World’s first ice-core sanctuary opens in Antarctica

EuroActiv

As mountain glaciers melt at accelerating rates worldwide, the Ice Memory Foundation has opened the world’s first ice-core sanctuary in Antarctica to preserve disappearing ice for future climate research.

Since 2000, mountain glaciers have lost between 2% and 39% of their ice, depending on the region, and around 5% globally, according to the Ice Memory Foundation, raising concerns about the permanent loss of valuable climate records.

Affiliated with the University of Grenoble in the French Alps, the foundation’s mission is to preserve ice from threatened glaciers to safeguard long-term climate records.

“We have a historic responsibility today to engage with Ice Memory to build up a heritage of glacial archives for our children,” the Honorary President of the Foundation Prince Albert II of Monaco said.

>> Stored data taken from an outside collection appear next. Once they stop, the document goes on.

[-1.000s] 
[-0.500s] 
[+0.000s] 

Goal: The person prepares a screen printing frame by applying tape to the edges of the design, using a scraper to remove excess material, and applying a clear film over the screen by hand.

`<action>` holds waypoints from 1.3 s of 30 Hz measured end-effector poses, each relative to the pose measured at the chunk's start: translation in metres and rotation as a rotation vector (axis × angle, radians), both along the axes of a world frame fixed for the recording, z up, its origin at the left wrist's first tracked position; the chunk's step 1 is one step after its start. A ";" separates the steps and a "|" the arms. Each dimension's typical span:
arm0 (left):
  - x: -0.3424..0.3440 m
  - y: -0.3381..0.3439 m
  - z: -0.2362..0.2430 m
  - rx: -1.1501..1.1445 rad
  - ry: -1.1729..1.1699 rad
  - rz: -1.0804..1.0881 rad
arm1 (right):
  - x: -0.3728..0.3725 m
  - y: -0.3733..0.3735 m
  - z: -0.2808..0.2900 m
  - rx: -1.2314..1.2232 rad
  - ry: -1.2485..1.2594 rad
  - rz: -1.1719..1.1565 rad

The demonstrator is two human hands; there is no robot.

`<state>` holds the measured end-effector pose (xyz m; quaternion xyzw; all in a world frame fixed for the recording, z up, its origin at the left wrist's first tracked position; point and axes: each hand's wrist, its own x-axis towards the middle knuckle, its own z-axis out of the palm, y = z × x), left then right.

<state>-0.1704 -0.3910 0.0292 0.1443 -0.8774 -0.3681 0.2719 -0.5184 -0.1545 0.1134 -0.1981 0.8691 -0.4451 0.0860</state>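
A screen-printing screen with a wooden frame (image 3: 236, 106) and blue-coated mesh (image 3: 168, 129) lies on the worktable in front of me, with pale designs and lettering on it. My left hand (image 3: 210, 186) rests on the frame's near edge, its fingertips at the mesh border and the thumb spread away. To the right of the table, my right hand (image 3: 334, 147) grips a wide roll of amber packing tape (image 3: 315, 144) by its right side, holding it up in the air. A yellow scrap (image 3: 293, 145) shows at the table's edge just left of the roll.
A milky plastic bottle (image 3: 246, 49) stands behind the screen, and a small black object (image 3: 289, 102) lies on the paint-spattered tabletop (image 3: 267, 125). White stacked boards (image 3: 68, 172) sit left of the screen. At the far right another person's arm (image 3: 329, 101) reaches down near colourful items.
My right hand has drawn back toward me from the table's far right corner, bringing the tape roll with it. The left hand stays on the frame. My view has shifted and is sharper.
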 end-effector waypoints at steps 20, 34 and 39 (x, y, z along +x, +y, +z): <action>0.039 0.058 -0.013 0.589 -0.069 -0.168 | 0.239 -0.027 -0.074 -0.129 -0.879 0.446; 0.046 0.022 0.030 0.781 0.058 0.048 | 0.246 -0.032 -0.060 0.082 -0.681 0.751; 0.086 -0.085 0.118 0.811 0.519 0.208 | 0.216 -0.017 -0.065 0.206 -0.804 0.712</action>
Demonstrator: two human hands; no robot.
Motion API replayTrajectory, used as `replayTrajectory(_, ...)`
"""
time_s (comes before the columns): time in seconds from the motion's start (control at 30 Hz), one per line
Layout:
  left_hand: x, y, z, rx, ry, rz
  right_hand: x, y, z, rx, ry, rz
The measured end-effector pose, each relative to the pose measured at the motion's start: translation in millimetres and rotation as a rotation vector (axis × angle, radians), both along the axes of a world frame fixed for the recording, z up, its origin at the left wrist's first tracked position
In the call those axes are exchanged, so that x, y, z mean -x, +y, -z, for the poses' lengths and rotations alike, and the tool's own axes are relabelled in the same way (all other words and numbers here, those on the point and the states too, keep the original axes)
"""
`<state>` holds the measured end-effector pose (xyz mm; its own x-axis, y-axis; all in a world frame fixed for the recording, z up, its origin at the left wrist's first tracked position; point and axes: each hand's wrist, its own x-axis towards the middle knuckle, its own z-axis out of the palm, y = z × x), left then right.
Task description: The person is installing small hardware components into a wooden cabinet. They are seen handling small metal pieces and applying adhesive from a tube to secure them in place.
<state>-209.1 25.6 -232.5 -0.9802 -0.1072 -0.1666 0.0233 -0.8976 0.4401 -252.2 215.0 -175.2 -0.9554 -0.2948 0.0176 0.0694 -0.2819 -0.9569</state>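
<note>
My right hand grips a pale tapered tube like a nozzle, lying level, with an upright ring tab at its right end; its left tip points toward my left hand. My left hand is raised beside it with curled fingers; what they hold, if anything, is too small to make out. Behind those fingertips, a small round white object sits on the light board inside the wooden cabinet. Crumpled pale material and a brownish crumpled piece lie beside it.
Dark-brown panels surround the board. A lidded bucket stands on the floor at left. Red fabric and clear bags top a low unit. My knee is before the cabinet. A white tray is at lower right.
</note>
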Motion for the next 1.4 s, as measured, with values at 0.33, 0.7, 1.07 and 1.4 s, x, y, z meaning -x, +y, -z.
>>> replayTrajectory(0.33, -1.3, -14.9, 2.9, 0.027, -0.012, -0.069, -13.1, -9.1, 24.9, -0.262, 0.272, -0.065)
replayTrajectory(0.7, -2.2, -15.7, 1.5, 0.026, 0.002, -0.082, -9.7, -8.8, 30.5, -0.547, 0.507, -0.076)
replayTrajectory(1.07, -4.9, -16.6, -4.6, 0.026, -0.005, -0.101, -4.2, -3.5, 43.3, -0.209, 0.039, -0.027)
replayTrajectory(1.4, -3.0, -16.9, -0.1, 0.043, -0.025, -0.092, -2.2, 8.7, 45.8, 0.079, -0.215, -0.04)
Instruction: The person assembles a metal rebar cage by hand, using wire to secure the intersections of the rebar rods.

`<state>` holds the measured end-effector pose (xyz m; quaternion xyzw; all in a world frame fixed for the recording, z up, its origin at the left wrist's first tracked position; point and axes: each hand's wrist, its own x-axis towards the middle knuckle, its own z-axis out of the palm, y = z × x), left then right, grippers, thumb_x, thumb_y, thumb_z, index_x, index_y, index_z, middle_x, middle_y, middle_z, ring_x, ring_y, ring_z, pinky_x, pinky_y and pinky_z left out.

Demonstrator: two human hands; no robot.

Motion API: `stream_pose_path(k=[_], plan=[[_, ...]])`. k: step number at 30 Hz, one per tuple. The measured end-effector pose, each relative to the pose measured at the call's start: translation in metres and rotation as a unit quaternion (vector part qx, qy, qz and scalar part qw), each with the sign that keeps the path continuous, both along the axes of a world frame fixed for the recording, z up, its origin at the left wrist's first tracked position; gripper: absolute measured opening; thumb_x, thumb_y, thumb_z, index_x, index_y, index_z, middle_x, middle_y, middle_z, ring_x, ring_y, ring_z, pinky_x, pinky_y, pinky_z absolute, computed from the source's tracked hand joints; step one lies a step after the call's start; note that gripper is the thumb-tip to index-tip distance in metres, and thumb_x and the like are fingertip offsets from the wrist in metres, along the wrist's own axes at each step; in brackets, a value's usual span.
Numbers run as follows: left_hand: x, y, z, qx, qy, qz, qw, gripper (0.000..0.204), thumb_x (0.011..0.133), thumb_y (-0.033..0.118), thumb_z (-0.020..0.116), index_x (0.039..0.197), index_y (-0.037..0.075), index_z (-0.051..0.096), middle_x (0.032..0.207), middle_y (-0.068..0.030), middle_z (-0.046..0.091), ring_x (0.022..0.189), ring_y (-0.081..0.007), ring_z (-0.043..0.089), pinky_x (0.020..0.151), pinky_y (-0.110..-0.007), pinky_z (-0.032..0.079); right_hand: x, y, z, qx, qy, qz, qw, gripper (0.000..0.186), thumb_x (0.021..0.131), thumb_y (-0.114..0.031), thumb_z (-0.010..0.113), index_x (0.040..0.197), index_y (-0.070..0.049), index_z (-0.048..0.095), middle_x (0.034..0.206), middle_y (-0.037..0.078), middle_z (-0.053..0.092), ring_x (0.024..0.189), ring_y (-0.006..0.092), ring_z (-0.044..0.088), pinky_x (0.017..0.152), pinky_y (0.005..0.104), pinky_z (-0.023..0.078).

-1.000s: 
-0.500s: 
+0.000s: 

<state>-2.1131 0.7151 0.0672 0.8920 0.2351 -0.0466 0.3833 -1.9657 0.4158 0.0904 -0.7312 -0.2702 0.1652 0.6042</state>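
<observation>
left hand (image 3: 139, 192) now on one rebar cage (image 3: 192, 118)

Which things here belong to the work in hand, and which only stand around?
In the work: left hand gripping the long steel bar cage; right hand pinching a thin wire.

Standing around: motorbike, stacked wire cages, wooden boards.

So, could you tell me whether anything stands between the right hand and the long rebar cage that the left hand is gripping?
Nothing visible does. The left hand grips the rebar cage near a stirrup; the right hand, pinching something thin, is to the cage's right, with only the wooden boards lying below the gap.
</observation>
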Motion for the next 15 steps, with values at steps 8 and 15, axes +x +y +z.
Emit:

From the Alps to Antarctica

In December, two Alpine ice cores extracted from the Mont Blanc (col du Dôme, France) and Grand Combin (Switzerland) arrived at Concordia Station, a remote Franco-Italian research base in Antarctica, after a journey of more than 50 days, transported under special conditions aboard an icebreaker and an aeroplane.

There, they were stored in the ice-core sanctuary, a cave 35 metres long and five metres high and wide, dug into compact layers of snow five metres below the surface.

The extreme and naturally constant temperatures of Antarctica, close to -52°C (-61°F) all year round,” according to the association, will ensure the stability of the ice cores  long cylinders of ice extracted by drilling vertically into a glacier or ice cap. 

The repository reaches deep into Antarctica. [Gaetano Massimo Maccri / PNRA IPEV]

Ice cores, a tool for the future 

The preservation of ice cores “ensures that future generations of researchers will be able to study past climate conditions using technologies that may not yet exist” Carlo Barbante, vice-chair of the Ice Memory Foundation, explained. 

Ice cores contain air bubbles, dust, pollutants, isotopes and other particles that have been trapped for hundreds to thousands of years. 

This “priceless legacy for future generations” will enable future scientists to reconstruct past climates, atmospheric changes, temperature cycles, CO2 and other gas concentrations, and even historical volcanic events and fires.